Bisnis.com, JAKARTA -- Kendati proses negosiasi yang melibatkan Pemerintah Indonesia, PT Inalum (Persero), dan Freeport-McMoRan Inc., telah mencapai tahap akhir, hasil perundingan divestasi PT Freeport Indonesia masih belum bisa ditebak.
Pada Kamis (5/7/2018), sejumlah petinggi Freeport termasuk Chief Financial Officer (CFO) Freeport-McMoRan Kathleen L. Quirk, Direktur & EVP PT Freeport Indonesia Tony Wenas, dan Direktur Freeport Indonesia Clementino Lamury mendatangi Kementerian Energi dan Sumber Daya Mineral (ESDM).
Rombongan tiba sekitar pukul 14.00 WIB. Setengah jam kemudian pertemuan dengan pihak Kementerian ESDM dilangsungkan.
Pertemuan tersebut berakhir sekitar pukul 16.30 WIB dan pihak Freeport pun langsung meninggalkan Kementerian ESDM.
Tidak banyak yang diungkapkan oleh pihak Freeport usai pertemuan tersebut. Tony hanya mengungkapkan harapannya bahwa negosiasi bisa selesai dalam waktu dekat.
"Mudah-mudahan," katanya.
Setali tiga uang, pihak Kementerian ESDM pun bungkam terkait pertemuan tersebut. Kepala Biro Hukum yang terlihat meninggalkan tempat pertemuan pun enggan berbicara.
Meskipun begitu, datangnya direksi Freeport-McMoRan ke Indonesia menjadi sinyal bahwa perundingan tengah berada pada titik yang krusial. Asal tahu saja, cukup jarang direksi dari induk usaha Freeport Indonesia tersebut datang langsung ke Indonesia.
Kehadiran Quirk ke Indonesia pun seperti menjadi pembuka jalan bagi CEO Freeport-McMoRan Richard C. Adkerson untuk mengambil keputusan terakhir nantinya.
Pihak Inalum yang terlebih dahulu mengungkapkan bahwa negosiasi sudah pada tahap akhir.
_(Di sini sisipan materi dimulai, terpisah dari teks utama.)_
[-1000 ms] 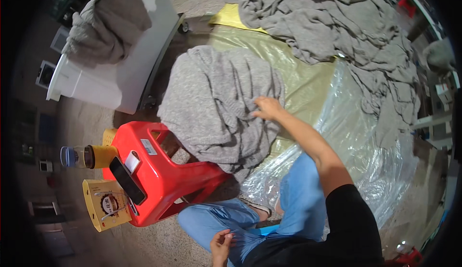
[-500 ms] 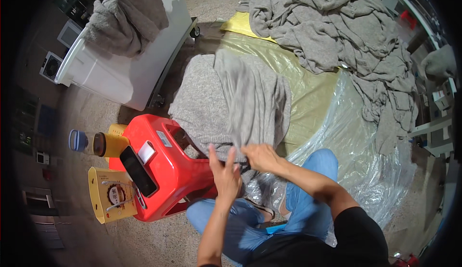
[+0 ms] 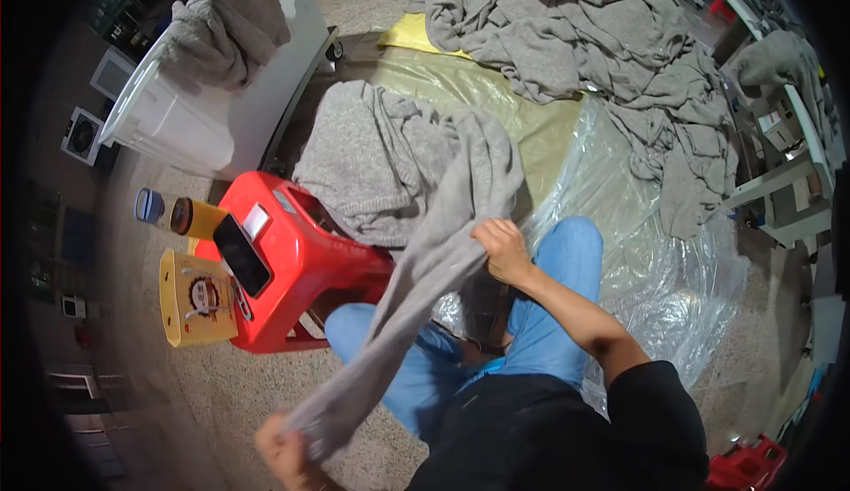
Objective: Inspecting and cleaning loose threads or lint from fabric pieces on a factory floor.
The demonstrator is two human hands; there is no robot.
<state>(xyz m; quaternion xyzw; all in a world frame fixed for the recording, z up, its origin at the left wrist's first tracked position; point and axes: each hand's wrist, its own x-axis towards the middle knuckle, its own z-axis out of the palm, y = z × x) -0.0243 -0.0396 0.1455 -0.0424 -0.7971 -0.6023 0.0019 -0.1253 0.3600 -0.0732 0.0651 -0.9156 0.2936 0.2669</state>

Direktur Utama Inalum Budi Gunadi Sadikin bahkan secara jelas mengungkapkan perundingan sudah sangat maju dan tengah membahas masalah hak dan kewajiban (terms & condition) masing-masing pihak setelah divestasi saham Freeport Indonesia hingga 51% selesai.
Hak dan kewajiban tersebut mengerucut pada masalah kontrol manajemen. Hal tersebut tampaknya menjadi salah satu fokus dalam negosiasi.
Pascadivestasi, masalah operasional pertambangan sepertinya akan dipegang oleh pihak Freeport. Namun, melihat komposisi kepemilikan saham, pihak Indonesia akan sangat wajar apabila memegang kontrol utama dalam manajemen Freeport Indonesia.
Adapun isu lainnya yang relatif sudah terselesaikan adalah pembangunan smelter, stabilitas investasi melalui kepastian hukum dan fiskal, serta perpanjangan operasi dengan Izin Usaha Pertambangan Khusus (IUPK). Meskipun, kini mengemuka masalah lingkungan yang perlu juga diselesaikan.
Pemerintah pun memberikan waktu tambahan untuk negosiasi selama 1 bulan dengan memperpanjang IUPK Freeport Indonesia hingga 31 Juli 2018.